Current scope and review date

Last updated: June 11, 2026

Inputs, explanations, and examples are reviewed for seller planning. Platform-specific charges remain editable because actual terms vary by account, country, currency, category, and transaction.

What is this calculator?

An Amazon FBA profit calculator estimates whether a Fulfillment by Amazon product leaves a viable profit after the marketplace and fulfillment process are paid. FBA can simplify delivery and customer service, but the selling price must support referral fees, fulfillment charges, inventory acquisition, shipping into Amazon, storage, and promotion.

The calculator models a set of units sold, while most cost entries are averages for one unit. That makes the output useful for product research and for reviewing an existing SKU over a week or month. It reports total profit together with profit per unit, margin, and ROI, because an attractive sales total does not automatically indicate an attractive product.

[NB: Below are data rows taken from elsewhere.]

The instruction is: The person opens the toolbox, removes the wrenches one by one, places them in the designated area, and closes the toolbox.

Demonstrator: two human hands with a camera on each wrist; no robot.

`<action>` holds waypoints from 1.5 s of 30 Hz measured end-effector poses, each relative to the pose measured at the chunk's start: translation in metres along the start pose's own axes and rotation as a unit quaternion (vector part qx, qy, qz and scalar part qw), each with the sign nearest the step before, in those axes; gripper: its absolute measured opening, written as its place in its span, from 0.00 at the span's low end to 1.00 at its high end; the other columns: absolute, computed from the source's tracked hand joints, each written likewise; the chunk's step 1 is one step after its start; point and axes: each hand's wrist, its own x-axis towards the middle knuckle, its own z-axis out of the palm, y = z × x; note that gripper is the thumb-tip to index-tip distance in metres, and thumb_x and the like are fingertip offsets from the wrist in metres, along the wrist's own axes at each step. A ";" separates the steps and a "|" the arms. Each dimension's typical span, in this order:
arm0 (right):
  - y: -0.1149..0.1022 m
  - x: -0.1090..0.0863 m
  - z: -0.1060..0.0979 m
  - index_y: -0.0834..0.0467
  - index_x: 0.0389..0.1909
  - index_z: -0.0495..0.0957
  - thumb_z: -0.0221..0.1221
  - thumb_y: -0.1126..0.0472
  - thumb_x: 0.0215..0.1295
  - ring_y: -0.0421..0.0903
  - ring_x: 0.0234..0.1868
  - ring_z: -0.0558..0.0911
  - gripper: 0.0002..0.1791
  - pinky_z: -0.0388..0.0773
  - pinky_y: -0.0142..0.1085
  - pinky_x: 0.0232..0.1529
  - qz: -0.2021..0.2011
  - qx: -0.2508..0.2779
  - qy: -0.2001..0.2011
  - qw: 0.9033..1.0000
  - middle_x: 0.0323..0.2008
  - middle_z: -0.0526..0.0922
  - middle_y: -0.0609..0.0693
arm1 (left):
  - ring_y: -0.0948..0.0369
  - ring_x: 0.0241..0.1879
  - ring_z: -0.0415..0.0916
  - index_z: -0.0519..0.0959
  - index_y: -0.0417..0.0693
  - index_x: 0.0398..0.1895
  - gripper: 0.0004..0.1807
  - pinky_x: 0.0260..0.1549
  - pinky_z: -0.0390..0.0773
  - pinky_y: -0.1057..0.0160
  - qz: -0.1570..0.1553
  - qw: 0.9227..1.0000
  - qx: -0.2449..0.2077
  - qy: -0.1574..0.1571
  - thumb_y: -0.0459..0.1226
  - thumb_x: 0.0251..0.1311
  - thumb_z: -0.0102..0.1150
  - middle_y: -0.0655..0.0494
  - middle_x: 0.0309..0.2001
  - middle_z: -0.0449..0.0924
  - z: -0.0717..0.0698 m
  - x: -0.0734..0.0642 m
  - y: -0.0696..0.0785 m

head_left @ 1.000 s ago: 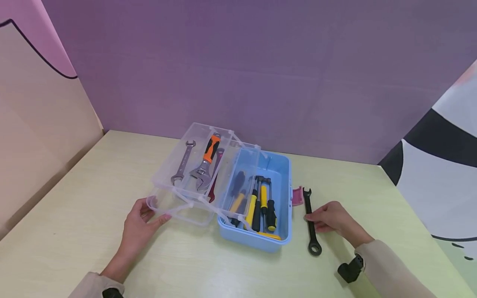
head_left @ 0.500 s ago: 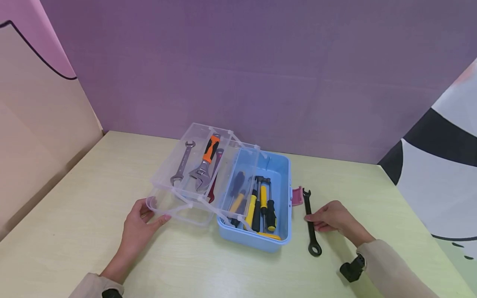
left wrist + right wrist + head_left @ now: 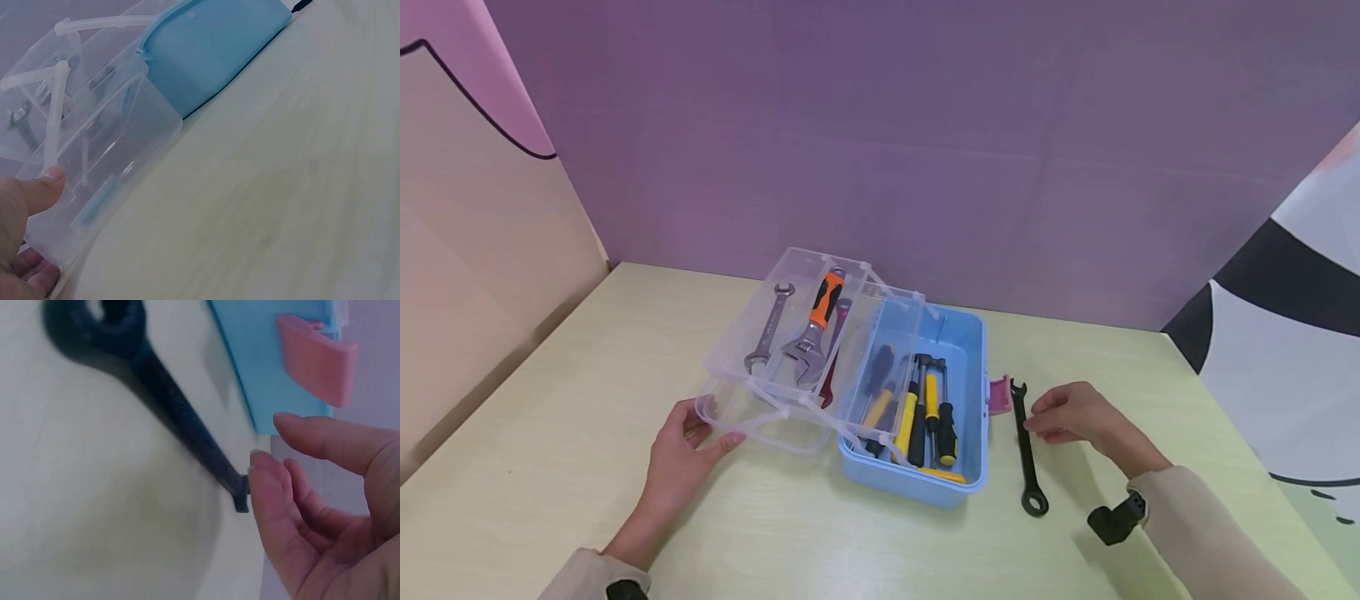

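Observation:
A blue toolbox [image 3: 917, 487] stands with its clear plastic lid [image 3: 805, 437] folded out to the left. At the lid's outer edge my left hand [image 3: 673, 467] holds on, thumb on top and fingers at the side. A black combination wrench [image 3: 1028, 467] lies on the table right of the box. My right hand [image 3: 1071, 415] hovers just beside its upper half; in the right wrist view thumb and fingers are apart with nothing between them. The clear tray carries a silver wrench [image 3: 769, 327], an orange-handled adjustable wrench [image 3: 808, 346] and a dark red wrench [image 3: 837, 329].
Inside the blue box are a hammer [image 3: 931, 392] and several yellow-and-black screwdrivers, partly seen through the tray. A pink latch [image 3: 999, 395] sticks out from the box's right side. Behind the table [image 3: 572, 400] rises a purple wall [image 3: 880, 150].
My right hand has let go of the black wrench and risen slightly, up and right. The wrench stays where it lay. My left hand has not moved.

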 end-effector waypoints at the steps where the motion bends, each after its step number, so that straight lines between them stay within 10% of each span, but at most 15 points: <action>1: -0.002 0.000 -0.001 0.70 0.40 0.74 0.66 0.64 0.56 0.42 0.30 0.80 0.17 0.87 0.38 0.39 -0.002 -0.002 -0.001 1.000 0.30 0.80 0.50 | 0.40 0.63 0.67 0.59 0.33 0.63 0.35 0.62 0.71 0.52 0.001 1.000 0.002 0.000 0.33 0.56 0.66 0.34 0.60 0.66 0.000 0.000 0.000; 23: -0.049 0.011 -0.024 0.67 0.41 0.74 0.63 0.65 0.59 0.43 0.35 0.82 0.13 0.85 0.46 0.46 -0.091 -0.056 -0.018 0.994 0.31 0.81 0.47 | 0.40 0.62 0.68 0.60 0.32 0.61 0.34 0.63 0.71 0.51 0.000 1.000 0.004 0.004 0.32 0.55 0.66 0.33 0.59 0.67 0.001 -0.001 0.001; 32: -0.068 0.015 -0.021 0.66 0.43 0.76 0.65 0.64 0.57 0.48 0.35 0.81 0.14 0.85 0.34 0.39 -0.177 -0.082 0.014 0.981 0.36 0.81 0.55 | 0.39 0.62 0.68 0.60 0.33 0.62 0.35 0.62 0.72 0.50 0.000 1.000 0.008 0.002 0.33 0.55 0.67 0.33 0.59 0.66 0.000 -0.001 0.001; 45: -0.090 0.021 0.000 0.63 0.42 0.80 0.65 0.69 0.56 0.51 0.39 0.81 0.12 0.87 0.44 0.38 -0.260 -0.125 0.032 0.957 0.41 0.80 0.62 | 0.39 0.62 0.67 0.60 0.33 0.62 0.34 0.62 0.71 0.51 0.000 1.000 0.005 0.003 0.33 0.55 0.66 0.33 0.59 0.66 0.001 0.001 0.000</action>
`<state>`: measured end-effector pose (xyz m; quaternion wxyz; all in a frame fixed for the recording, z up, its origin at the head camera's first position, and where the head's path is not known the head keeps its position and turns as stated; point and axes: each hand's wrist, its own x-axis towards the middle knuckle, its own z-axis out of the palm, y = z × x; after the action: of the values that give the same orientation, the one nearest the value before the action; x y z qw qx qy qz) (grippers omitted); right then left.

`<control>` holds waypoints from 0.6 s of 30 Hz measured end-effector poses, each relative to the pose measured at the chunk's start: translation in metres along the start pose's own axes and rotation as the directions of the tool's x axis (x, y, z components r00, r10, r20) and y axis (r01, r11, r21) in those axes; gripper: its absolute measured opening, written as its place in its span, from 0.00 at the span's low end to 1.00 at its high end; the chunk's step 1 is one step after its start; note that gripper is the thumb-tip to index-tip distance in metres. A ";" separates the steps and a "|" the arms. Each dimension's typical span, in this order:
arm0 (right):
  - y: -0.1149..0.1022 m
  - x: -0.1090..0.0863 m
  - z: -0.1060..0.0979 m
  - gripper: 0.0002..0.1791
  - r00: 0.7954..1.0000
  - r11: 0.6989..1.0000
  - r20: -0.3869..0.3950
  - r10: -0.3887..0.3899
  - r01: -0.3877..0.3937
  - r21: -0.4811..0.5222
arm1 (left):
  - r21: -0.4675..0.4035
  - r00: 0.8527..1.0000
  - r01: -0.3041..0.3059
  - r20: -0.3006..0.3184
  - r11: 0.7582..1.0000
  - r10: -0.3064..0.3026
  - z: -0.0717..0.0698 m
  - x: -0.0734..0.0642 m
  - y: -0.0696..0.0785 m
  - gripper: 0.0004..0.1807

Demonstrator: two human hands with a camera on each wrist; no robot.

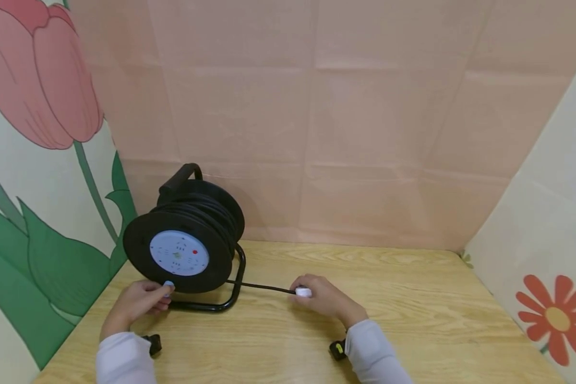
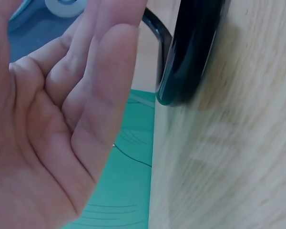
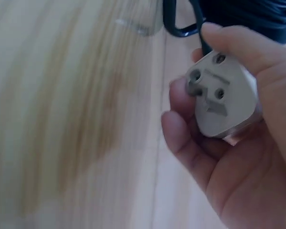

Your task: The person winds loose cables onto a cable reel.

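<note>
A black cable reel [image 1: 182, 229] with a pale blue socket face stands on the left of the table, black cord wound on its drum. At the lower rim of its face, my left hand [image 1: 136, 304] pinches a small light blue knob [image 1: 168, 285] between thumb and fingers. In the left wrist view the curved fingers [image 2: 105, 86] hide most of that grip. My right hand [image 1: 326, 298] holds a white plug [image 3: 224, 95], its pin side turned toward the wrist camera. From the plug a black cord [image 1: 264, 288] runs nearly straight left to the reel.
The reel stands on a black tubular frame [image 1: 206, 307] with a carrying handle [image 1: 180, 180] on top. Under it is a wood-grain table [image 1: 365, 266]. A pink sheet [image 1: 365, 133] hangs behind, with flower-printed panels [image 1: 533, 213] at both sides.
</note>
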<state>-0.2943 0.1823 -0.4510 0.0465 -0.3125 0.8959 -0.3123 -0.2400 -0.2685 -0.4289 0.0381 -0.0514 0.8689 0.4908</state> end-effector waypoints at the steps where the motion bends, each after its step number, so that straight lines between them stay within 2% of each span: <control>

This is especially useful for private-label, wholesale, and small catalog sellers who need to compare a product before reordering. A change in package dimensions, size tier, referral category, inbound freight, storage, or Sponsored Products spend can make the same selling price produce a very different result.

Who should use it?

Amazon FBA sellers can use this model while researching a possible product, choosing a reorder quantity, or reviewing an established SKU after advertising costs change. It is designed for sellers who can provide category, size-tier, landed-cost, storage, and promotion assumptions for the product being evaluated.

What decisions does this calculator support?

  • Whether an FBA SKU supports enough per-unit profit, margin, and ROI after referral, fulfillment, landed inventory, storage, inbound freight, and advertising costs.
  • Whether a supplier quote, packaging change, size tier, price adjustment, or higher PPC cost improves or weakens the product economics.
  • Whether a seller should launch, reorder, reduce exposure, or investigate a cost line before committing additional working capital.

Input field guide

Selling price and units sold

Use the expected price after coupons and promotions, then enter units for the same period represented by ad and storage assumptions.

Product and inbound cost

Product cost should be landed per unit. Add freight, duty, inspection, labels, and preparation where they are not already included.

Referral and fulfillment fees

Use the current category percentage and SKU-specific FBA amount for the correct marketplace, dimensions, weight, and size tier.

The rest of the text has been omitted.